7. La délibération du 13 novembre 2019 du conseil municipal de Phalsbourg attaquée a pour objet de fixer le montant de la créance dont le conseil municipal a estimé que l’association Karaté club Phalsbourg était redevable à raison de l’occupation sans droit ni titre depuis le mois de novembre 2014 de locaux municipaux et d’imposer au maire d’émettre le titre de recettes correspondant. Ce faisant, en affirmant l’existence d’une créance de 23 477 euros de la commune à l’encontre de l’association et en mandatant C pour procéder à son recouvrement, le conseil municipal de Phalsbourg a outrepassé ses compétences en empiétant sur les prérogatives d’ordonnateur du maire, alors même que la délibération du 13 novembre 2019 attaquée a été prise sur le rapport du maire. Il suit de là que cette délibération est entachée d’incompétence.
8. Il résulte de tout ce qui précède, sans qu’il soit besoin d’examiner les moyens de la requête, que la délibération du 13 novembre 2019 attaquée doit être annulée.

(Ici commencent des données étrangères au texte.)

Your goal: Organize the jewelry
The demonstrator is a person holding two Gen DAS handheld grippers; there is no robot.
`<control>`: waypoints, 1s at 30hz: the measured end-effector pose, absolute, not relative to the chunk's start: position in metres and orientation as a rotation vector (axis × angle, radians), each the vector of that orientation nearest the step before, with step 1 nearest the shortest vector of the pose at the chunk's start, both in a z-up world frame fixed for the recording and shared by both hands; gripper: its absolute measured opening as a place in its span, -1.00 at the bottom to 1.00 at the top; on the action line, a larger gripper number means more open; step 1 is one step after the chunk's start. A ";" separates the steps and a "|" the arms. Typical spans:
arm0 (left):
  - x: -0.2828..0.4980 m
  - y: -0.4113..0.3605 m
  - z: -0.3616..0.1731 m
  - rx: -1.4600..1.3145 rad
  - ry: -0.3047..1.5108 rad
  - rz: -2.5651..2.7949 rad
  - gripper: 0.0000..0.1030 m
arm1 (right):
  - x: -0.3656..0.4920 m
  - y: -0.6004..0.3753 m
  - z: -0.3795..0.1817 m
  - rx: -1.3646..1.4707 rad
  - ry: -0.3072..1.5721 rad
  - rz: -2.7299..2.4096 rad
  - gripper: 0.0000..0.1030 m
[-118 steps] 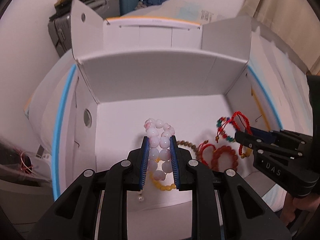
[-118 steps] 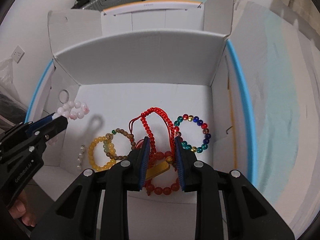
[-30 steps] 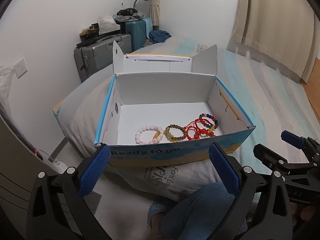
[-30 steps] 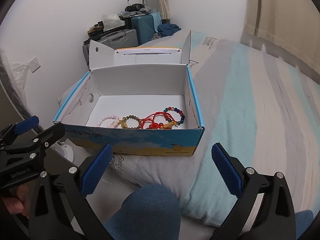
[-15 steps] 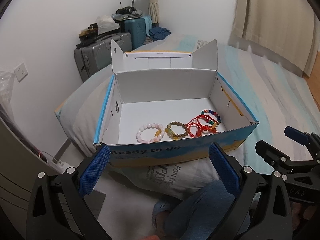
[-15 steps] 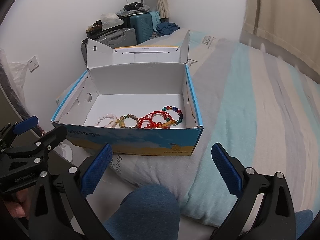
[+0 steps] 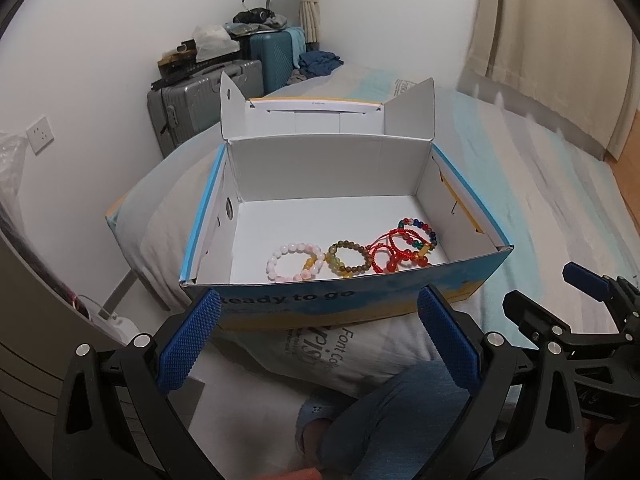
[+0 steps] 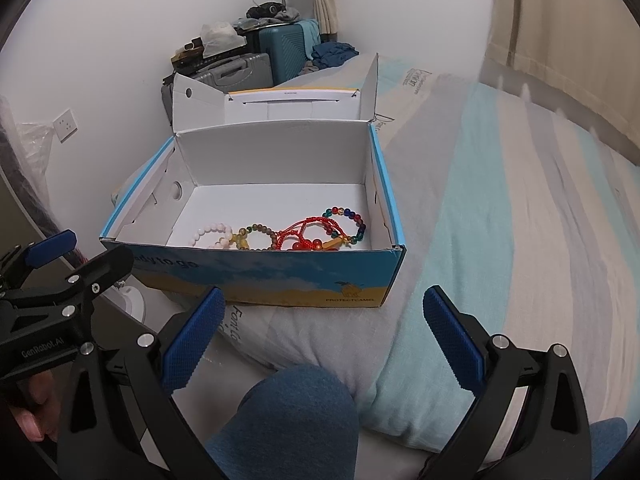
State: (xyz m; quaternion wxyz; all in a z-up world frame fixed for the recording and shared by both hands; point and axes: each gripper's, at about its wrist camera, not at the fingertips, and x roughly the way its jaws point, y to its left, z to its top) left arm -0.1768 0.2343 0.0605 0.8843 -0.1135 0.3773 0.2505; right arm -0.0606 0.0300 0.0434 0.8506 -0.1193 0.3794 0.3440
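Open cardboard box point(image 7: 344, 308) on bed point(image 8: 500, 208). Inside, near front wall, left to right: pink bead bracelet point(image 7: 294, 262), brown bead bracelet point(image 7: 349, 258), red cord bracelets point(image 7: 396, 250), multicolour bead bracelet point(image 7: 418, 232). Left gripper point(image 7: 316, 344), right gripper point(image 8: 322, 340): spread wide, holding nothing, short of box.

Soft, even indoor light, slightly dim, with faint shadows inside the open white-lined cardboard box point(image 7: 328, 176). Fisheye bending and black vignette corners. The beige curtain point(image 8: 560, 40) at upper right is motion-blurred.
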 end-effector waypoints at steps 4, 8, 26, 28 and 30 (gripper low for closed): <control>-0.176 0.234 0.060 -0.237 0.788 0.522 0.89 | -0.060 0.030 0.043 -0.251 0.800 0.724 0.85; -0.175 0.234 0.060 -0.242 0.790 0.521 0.89 | -0.060 0.029 0.043 -0.251 0.800 0.725 0.85; -0.178 0.232 0.064 -0.231 0.764 0.546 0.89 | -0.063 0.030 0.037 -0.250 0.806 0.723 0.85; -0.177 0.231 0.064 -0.219 0.770 0.553 0.89 | -0.063 0.030 0.037 -0.250 0.805 0.720 0.85; -0.176 0.230 0.063 -0.207 0.774 0.553 0.89 | -0.063 0.029 0.037 -0.247 0.807 0.719 0.85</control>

Sur les frais liés à l’instance :
9. Les dispositions de l’article L. 761-1 du code de justice administrative font obstacle à ce que soit mise à la charge de M. B et de l’association Karaté club Phalsbourg, qui n’est pas la partie perdante dans la présente instance, une somme au titre des frais exposés par la commune de Phalsbourg et non compris dans les dépens.

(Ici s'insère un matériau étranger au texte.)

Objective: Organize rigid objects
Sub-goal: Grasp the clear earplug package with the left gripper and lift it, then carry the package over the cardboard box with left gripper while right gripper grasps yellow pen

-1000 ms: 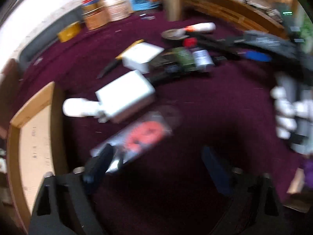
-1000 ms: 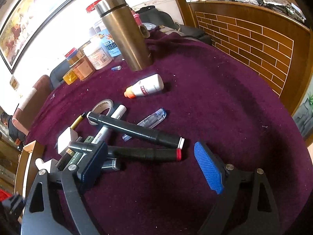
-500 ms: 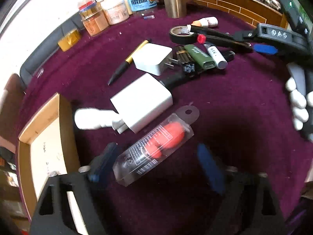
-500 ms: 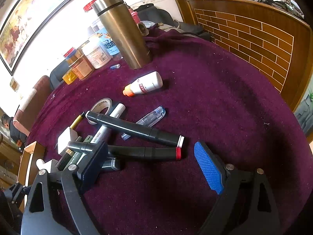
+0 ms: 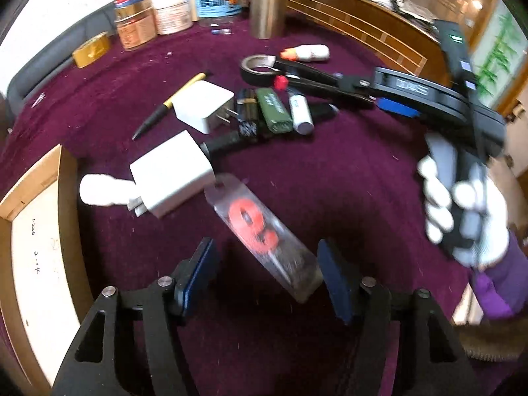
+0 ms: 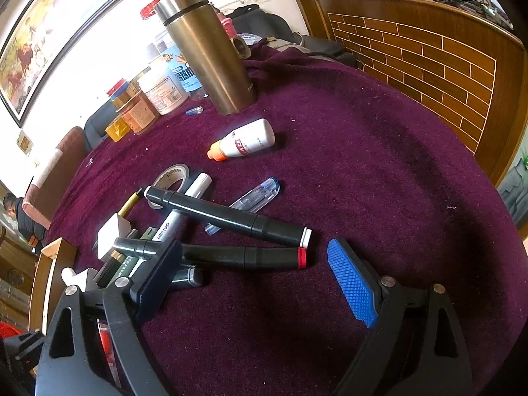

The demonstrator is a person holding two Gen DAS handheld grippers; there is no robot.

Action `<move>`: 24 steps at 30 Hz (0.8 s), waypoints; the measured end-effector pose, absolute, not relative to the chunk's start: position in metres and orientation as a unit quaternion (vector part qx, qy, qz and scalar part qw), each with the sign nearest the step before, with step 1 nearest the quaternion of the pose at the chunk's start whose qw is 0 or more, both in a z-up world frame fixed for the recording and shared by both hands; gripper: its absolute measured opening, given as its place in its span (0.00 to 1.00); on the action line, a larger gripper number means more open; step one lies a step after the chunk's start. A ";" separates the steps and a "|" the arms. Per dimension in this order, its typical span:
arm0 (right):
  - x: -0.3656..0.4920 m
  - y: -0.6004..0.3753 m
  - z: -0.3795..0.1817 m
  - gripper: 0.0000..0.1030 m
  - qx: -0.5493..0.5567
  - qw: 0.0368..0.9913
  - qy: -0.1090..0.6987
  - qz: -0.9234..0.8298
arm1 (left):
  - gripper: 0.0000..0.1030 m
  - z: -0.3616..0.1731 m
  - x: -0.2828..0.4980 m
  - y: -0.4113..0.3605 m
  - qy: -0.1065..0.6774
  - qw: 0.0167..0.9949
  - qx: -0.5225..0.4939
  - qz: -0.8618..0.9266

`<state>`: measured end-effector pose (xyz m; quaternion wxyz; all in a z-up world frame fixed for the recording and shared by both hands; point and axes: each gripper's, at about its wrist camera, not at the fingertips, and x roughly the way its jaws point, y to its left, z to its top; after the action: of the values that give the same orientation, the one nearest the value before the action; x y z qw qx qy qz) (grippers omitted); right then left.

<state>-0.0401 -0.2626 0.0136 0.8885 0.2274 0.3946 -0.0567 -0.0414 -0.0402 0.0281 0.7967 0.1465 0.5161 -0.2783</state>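
Purple velvet tablecloth (image 5: 346, 171), scattered with small items. Left gripper (image 5: 267, 265) pointing down at a clear packet with a red piece inside (image 5: 264, 231), jaws just closing, packet lying slantwise between the pads, one end touching the right pad, left pad clear: not yet clamped. White charger (image 5: 171, 173) just beside the packet. Right gripper (image 6: 254, 274) wide apart, empty, near two black markers (image 6: 231, 217). Wooden tray (image 5: 33, 194) at the left edge.
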 end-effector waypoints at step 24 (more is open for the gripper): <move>-0.044 -0.254 0.071 0.88 0.109 0.909 0.402 -0.015 | 0.22 0.059 -0.080 0.046 0.438 0.871 -0.062 -0.213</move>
<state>-0.0438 -0.2545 0.0706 0.9090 0.1092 0.4020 -0.0146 -0.0800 0.0461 0.0593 0.8713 -0.0624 0.4379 -0.2129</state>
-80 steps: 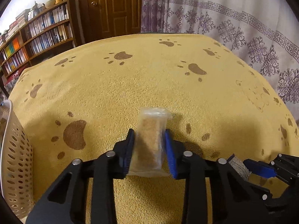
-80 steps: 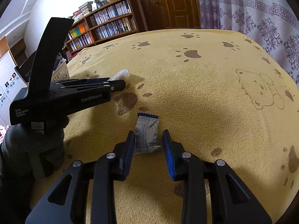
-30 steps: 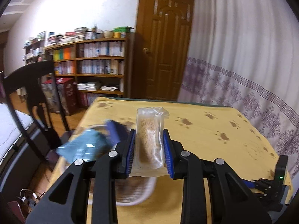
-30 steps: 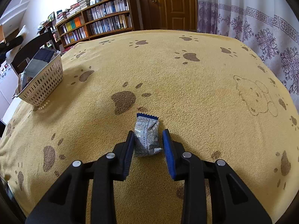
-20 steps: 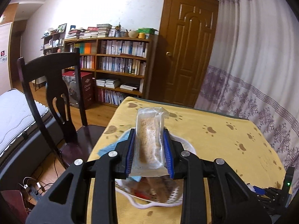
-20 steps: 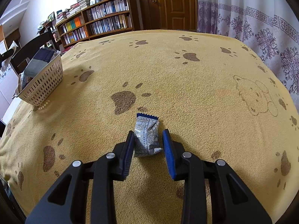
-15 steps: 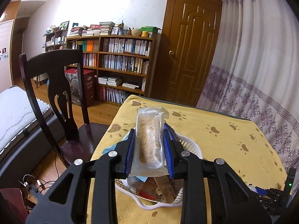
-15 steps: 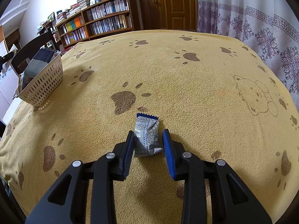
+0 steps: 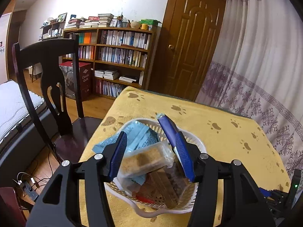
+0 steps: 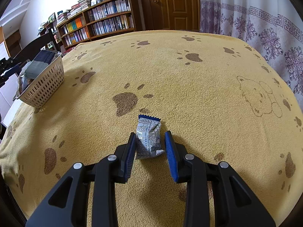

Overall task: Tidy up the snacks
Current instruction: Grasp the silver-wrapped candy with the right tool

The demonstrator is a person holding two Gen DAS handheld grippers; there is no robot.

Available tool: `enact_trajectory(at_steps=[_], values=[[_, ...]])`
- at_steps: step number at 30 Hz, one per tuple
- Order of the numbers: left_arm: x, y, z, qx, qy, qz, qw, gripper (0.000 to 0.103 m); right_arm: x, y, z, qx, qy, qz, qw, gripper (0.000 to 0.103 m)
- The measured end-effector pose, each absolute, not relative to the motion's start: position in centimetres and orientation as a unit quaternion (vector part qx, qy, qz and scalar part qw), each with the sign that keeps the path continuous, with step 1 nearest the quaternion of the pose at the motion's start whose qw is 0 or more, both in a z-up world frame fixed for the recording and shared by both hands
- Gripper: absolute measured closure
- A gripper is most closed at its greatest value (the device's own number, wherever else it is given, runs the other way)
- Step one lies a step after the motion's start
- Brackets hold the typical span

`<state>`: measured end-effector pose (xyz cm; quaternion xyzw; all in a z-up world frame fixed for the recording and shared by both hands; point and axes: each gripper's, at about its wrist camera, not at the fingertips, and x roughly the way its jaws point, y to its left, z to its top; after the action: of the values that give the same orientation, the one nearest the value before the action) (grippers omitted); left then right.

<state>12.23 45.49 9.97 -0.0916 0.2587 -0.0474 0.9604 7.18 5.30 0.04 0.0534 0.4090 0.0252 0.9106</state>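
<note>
Holding your left gripper (image 9: 150, 153) spread wide above the white basket (image 9: 197, 205), clear-wrapped cracker bar (image 9: 143, 159) lying inside on other snacks, your right gripper (image 10: 150, 152) open around the silver packet (image 10: 148, 136) on the yellow cloth (image 10: 198, 98).

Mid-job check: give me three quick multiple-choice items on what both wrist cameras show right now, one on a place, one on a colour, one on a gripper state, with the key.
1. Where is the clear-wrapped brown bar?
A. Lying on the yellow cloth
B. Over the white basket, between the open fingers of the left gripper
C. On the chair seat

2. What colour is the wrapper of the small snack packet at the right gripper?
A. Silver-white with a blue edge
B. Red
C. Green

3. How does the right gripper stand?
A. Shut on the packet
B. Open, with a finger on each side of the packet, which lies on the yellow cloth
C. Raised over the basket

Key: 1 B, the bar lies tilted above the basket's contents; 2 A, the patterned foil shows a blue top edge; 3 B, a gap shows beside the packet.
</note>
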Motion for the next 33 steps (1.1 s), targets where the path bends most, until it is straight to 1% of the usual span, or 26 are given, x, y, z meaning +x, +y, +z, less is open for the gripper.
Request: enact_trajectory(at_steps=[6,11,26,30,33], values=[[11.2,47.0,11.3,-0.105,0.241,-0.033,0.964,0.048,7.2,5.3,0.0,0.056,0.408,0.026,0.911,0.072],[10.3,48.0,12.2,-0.111,0.227,-0.016,0.968,0.045,6.9,4.9,0.7,0.098,0.406,0.051,0.907,0.072],[8.8,47.6,13.6,-0.109,0.204,-0.014,0.973,0.044,5.7,6.7,5.8,0.136,0.363,0.127,0.913,0.072],[8.7,47.5,13.8,-0.11,0.201,-0.014,0.973,0.044,5.7,6.1,6.4,0.142,0.355,0.118,0.916,0.072],[8.6,47.6,13.9,-0.111,0.199,-0.014,0.974,0.044,6.3,4.7,5.8,0.157,0.368,0.096,0.911,0.068]])
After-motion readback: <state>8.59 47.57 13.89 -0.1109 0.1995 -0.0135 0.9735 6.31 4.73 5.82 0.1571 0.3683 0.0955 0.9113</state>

10. Dans les circonstances de l’espèce, il y a lieu également de rejeter les conclusions présentées par M. B et l’association Karaté club Phalsbourg sur le même fondement.
DECIDE :
Article 1er : La délibération du 13 novembre 2019 de la commune de Phalsbourg est annulée.
Article 2 : Le surplus des conclusions de la requête est rejeté.
Article 3 : Les conclusions présentées par la commune de Phalsbourg au titre de l’article L. 761-1 du code de justice administrative sont rejetées.
Article 4 : Le présent jugement sera notifié à M. A B, à l’association Karaté club Phalsbourg et à la commune de Phalsbourg.
Délibéré après l’audience du 14 septembre 2023, à laquelle siégeaient :
M. Dhers, président,
M. Biget, premier conseiller,
Mme Bronnenkant, première conseillère.
Rendu public par mise à disposition au greffe, le 5 octobre 2023.
Le rapporteur,
O. Biget
Le président,
S. Dhers
La greffière,
N. Adjacent
La République mande et ordonne au préfet de la Moselle en ce qui le concerne ou à tous commissaires de justice à ce requis en ce qui concerne les voies de droit commun contre les parties privées, de pourvoir à l’exécution de la présente décision.